On one hand it does not make sense to have clients simultaneously update the same entry and expect the value to be coherent. quasardb could leave it as is and require the client to have a coherent usage scenario.
On the other hand it’s a shame the clients cannot rely on the power of quasardb to at the very least detect something is wrong.
That’s why our API can help clients detect and even avoid conflicts (see API).
The above can be avoided thanks to the way put works. Put fails if the entry already exist, therefore, our example becomes:
- Client A adds an entry “car” and sets it to “roadster”
- Client B puts the entry “car” and fails because the entry already exists
- Client A gets the entry “car” and obtains the value “roadster”
Since updates always succeed, it is however possible to share a single value amongst different clients with the usage of the update command:
- Client A updates the entry “stock3” to “503.5”
- Client B updates the entry “stock3” to “504.5”
- Client A gets the entry “stock3” and obtains the newest value “504.5”
As you can see what was previously considered a conflict is now the expected behaviour.
It is possible to create more complex scenarii thanks to the get_update and compare_and_swap commands. get_update atomically gets the previous value of an entry and updates it to a new one. compare_and_swap updates the value if it matches and returns the old/unchanged value.
Tip
Remember Ghostbusters: don’t cross the streams.
We’ve seen a trivial conflict case, but what about this one:
- Client A updates an entry “car” and sets it to “roadster”
- Client A updates an entry “motorbike” and sets it to “roadster”
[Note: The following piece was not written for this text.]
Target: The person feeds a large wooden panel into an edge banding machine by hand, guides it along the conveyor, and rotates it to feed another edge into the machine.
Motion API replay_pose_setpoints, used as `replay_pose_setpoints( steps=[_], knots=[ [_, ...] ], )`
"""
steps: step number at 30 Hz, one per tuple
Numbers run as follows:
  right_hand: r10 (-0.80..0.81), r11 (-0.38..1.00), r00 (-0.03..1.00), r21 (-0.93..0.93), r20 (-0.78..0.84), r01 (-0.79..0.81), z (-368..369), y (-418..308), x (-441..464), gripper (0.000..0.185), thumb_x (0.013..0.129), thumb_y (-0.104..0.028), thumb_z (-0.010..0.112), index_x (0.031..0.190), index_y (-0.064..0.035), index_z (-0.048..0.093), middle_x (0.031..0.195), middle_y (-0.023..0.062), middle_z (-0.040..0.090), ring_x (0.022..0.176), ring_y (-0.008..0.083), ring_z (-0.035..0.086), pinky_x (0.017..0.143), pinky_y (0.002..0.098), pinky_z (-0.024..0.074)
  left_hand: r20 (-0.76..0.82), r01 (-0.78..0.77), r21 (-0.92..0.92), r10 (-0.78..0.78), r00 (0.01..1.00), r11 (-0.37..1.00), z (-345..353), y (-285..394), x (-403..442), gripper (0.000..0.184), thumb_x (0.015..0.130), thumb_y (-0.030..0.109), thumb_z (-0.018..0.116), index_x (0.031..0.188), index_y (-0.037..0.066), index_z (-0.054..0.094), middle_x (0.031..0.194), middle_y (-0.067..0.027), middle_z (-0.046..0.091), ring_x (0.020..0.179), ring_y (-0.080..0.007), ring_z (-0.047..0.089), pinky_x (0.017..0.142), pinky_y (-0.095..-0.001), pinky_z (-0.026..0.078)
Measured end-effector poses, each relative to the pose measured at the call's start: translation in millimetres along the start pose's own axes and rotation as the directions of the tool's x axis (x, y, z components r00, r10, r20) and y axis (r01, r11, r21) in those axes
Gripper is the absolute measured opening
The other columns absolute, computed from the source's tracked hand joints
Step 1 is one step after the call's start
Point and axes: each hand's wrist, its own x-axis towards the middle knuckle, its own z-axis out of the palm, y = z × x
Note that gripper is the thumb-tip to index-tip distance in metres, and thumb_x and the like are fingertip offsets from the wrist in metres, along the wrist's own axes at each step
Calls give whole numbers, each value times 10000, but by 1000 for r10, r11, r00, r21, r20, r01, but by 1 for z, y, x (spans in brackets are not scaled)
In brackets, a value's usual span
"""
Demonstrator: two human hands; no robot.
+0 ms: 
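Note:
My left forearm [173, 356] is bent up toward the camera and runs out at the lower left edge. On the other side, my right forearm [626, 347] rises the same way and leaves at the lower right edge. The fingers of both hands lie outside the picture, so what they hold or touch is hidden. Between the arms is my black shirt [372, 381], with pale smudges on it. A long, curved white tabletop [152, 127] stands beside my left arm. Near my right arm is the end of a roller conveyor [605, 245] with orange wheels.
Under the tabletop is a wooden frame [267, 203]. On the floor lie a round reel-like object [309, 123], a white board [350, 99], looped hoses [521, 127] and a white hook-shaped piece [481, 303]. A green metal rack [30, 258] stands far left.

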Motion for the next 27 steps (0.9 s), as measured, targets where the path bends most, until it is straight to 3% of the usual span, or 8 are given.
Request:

- Client B gets “car” and “motorbike” and checks that they match
As you can see, if Client B makes the query too early, it does not match. There are things you can do with get_update and compare_and_swap, but it can quickly become intricate and unmaintainable.
The one thing to understand is that it’s a design usage problem on the client side.
- Is it a problem for Client B to have a mismatch? Client B may try again later.
- If you always need to update several entries and have those consistent, why have several entries?
- Shouldn’t be Client A and B be synchronized? That is, shouldn’t Client B query the entry only once it knows they have been updated?
As you can see, a conflict is a question of context and usage.
quasardb provides several mechanisms to allow clients to synchronize themselves and avoid conflicts. However, the most important step to ensure proper operation is to plan out. What is a conflict? Is it a problem? Only a thorough plan can tell.
Things to consider:
- Clients are generally heterogeneous. Some clients update content while other only consume content. It is simpler to design each client according to its purpose rather than writing a one size fits all client.
- There is always an update delay, whatever system you’re using. The question is, what delay can your business case tolerate? For example a high frequency trading automaton and a reservation system have different requirements.
- The problem is never the conflict in itself. The problem is operating without realizing that there was a conflict in the first place.
- quasardb provides ways to synchronize clients. For example, put fails if the entry already exists and update always succeed.
- Last but not least, if you are trying to squeeze a schema into a non-relational database, disaster will ensue. A system such as quasardb generaly implies to rethink your modelization.